■ **Requirement**
With the images removed, transcribe the listing that follows exactly.

________________

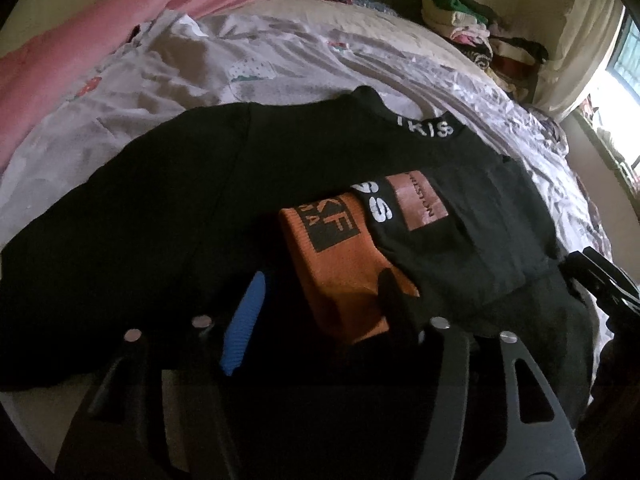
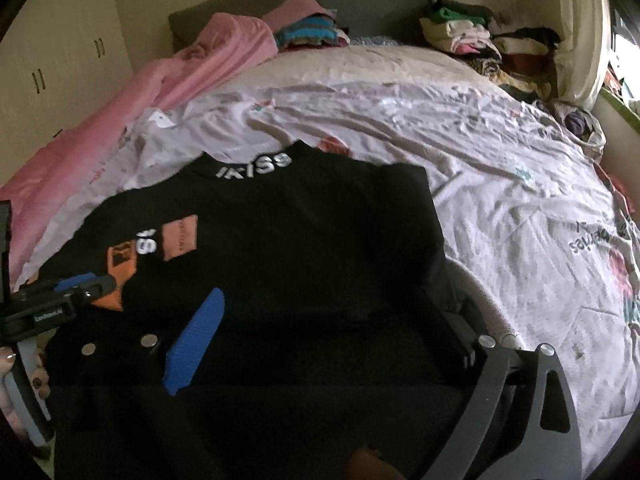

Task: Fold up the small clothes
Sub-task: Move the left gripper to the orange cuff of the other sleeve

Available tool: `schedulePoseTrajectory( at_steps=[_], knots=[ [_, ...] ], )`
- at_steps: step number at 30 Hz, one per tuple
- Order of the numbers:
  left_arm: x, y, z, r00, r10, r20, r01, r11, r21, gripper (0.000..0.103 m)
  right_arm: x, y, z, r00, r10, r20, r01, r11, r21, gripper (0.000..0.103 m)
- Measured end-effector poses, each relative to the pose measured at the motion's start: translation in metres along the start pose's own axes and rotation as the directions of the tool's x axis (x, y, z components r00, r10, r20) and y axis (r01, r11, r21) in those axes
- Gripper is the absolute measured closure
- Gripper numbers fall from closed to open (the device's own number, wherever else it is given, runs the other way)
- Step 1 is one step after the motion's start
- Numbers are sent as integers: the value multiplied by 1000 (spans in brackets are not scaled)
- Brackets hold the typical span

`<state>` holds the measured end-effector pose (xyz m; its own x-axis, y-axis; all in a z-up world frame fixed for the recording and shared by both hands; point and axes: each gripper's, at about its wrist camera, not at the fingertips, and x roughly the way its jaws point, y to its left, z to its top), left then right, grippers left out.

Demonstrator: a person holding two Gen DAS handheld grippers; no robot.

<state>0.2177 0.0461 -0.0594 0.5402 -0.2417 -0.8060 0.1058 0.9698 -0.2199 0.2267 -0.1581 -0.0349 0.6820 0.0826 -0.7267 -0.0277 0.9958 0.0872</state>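
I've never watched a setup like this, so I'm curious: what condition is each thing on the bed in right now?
Black shirt: lying flat, a sleeve with an orange cuff folded over it.
Left tongs: open, over the orange cuff, not gripping.
Right tongs: wide open over the shirt's lower part, holding nothing.
Bedsheet: wrinkled.
Pink blanket: bunched up.
Clothes pile: stacked at the far corner.

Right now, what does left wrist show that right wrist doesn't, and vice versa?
Only left wrist: the window at far right, and the right gripper from outside.
Only right wrist: the wardrobe doors, the printed text on the bedsheet, and the left gripper over the orange patch.
Both: the black top lying flat on the bed, its lettered collar, the orange patch, the pink blanket, folded clothes stacks.
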Motion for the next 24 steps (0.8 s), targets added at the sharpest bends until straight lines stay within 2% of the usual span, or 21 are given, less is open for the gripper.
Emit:
schedulePoseTrajectory(
  at_steps=[3, 4, 9, 11, 17, 20, 24],
  knots=[
    [-10, 2, 0, 1000, -4, 17, 5, 1000, -12, 42, -10, 6, 1, 1000, 10, 25, -10, 1000, -5, 7],
    [-13, 2, 1, 1000, 0, 22, 0, 1000, -13, 37, -13, 8, 2, 999, 13, 32, -13, 1000, -6, 7],
    [-34, 8, 5, 998, 13, 56, -11, 999, -39, 36, -27, 19, 6, 997, 34, 63, -34, 999, -13, 6],
    [-42, 8, 5, 998, 15, 67, -12, 999, -42, 20, -32, 24, 7, 997, 40, 73, -39, 999, -19, 6],
    [-65, 7, 5, 993, 25, 111, -19, 999, -49, 19, -45, 38, 10, 993, 72, 97, -68, 997, -38, 6],
    [-79, 9, 5, 991, 25, 129, -18, 998, -56, 14, -52, 45, 10, 990, 91, 109, -86, 995, -51, 5],
    [-97, 17, 3, 985, 60, 159, -48, 996, -80, 10, -61, 56, 11, 986, 112, 124, -104, 992, -67, 5]
  ],
)
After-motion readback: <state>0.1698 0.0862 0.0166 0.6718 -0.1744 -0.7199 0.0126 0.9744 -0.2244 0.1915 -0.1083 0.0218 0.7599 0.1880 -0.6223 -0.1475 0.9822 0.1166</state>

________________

■ **Problem solution**
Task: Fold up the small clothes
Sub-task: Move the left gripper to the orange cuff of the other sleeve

Available tool: `schedulePoseTrajectory( at_steps=[_], knots=[ [_, ...] ], )`
- at_steps: step number at 30 Hz, one per tuple
- Order of the numbers:
  left_arm: x, y, z, r00, r10, r20, r01, r11, r21, gripper (0.000..0.103 m)
  right_arm: x, y, z, r00, r10, r20, r01, r11, r21, gripper (0.000..0.103 m)
- Measured end-effector poses, each relative to the pose measured at the motion's start: translation in metres along the start pose's own axes and rotation as the directions of the tool's x axis (x, y, z components r00, r10, r20) and y axis (r01, r11, r21) in those axes
- Gripper is the absolute measured closure
- Gripper numbers fall from closed to open (the device's own number, wherever else it is given, runs the other way)
- Step 1 is one step after the motion's start
- Numbers are sent as integers: the value multiplied by 1000 (spans in brackets are not scaled)
- Brackets hold the typical span

`<state>` holds the measured end-effector pose (xyz m; its own x-axis, y-axis; all in a z-up world frame fixed for the recording and shared by both hands; point and axes: each gripper's, at about its wrist camera, not at the fingertips, and x roughly the way its jaws point, y to its left, z to its top), left then right, grippers left out.

Demonstrator: a person holding two Gen DAS handheld grippers; no robot.

<state>0.2177 0.0461 -0.0594 0.5402 -0.2417 -0.8060 0.1058 0.9698 -0.2199 0.2267 -0.1581 -0.0349 0.6820 0.0826 -0.7267 -0.0277 0.9958 0.0872</state>
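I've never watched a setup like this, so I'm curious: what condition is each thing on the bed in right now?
Black shirt: lying flat, a sleeve with an orange cuff folded over it.
Left tongs: open, over the orange cuff, not gripping.
Right tongs: wide open over the shirt's lower part, holding nothing.
Bedsheet: wrinkled.
Pink blanket: bunched up.
Clothes pile: stacked at the far corner.

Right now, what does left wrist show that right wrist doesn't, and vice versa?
Only left wrist: the window at far right, and the right gripper from outside.
Only right wrist: the wardrobe doors, the printed text on the bedsheet, and the left gripper over the orange patch.
Both: the black top lying flat on the bed, its lettered collar, the orange patch, the pink blanket, folded clothes stacks.
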Motion for the next 24 steps (0.8 s), targets added at the sharpest bends until straight lines stay within 2% of the usual span, or 21 are given, less is open for the gripper.
Emit:
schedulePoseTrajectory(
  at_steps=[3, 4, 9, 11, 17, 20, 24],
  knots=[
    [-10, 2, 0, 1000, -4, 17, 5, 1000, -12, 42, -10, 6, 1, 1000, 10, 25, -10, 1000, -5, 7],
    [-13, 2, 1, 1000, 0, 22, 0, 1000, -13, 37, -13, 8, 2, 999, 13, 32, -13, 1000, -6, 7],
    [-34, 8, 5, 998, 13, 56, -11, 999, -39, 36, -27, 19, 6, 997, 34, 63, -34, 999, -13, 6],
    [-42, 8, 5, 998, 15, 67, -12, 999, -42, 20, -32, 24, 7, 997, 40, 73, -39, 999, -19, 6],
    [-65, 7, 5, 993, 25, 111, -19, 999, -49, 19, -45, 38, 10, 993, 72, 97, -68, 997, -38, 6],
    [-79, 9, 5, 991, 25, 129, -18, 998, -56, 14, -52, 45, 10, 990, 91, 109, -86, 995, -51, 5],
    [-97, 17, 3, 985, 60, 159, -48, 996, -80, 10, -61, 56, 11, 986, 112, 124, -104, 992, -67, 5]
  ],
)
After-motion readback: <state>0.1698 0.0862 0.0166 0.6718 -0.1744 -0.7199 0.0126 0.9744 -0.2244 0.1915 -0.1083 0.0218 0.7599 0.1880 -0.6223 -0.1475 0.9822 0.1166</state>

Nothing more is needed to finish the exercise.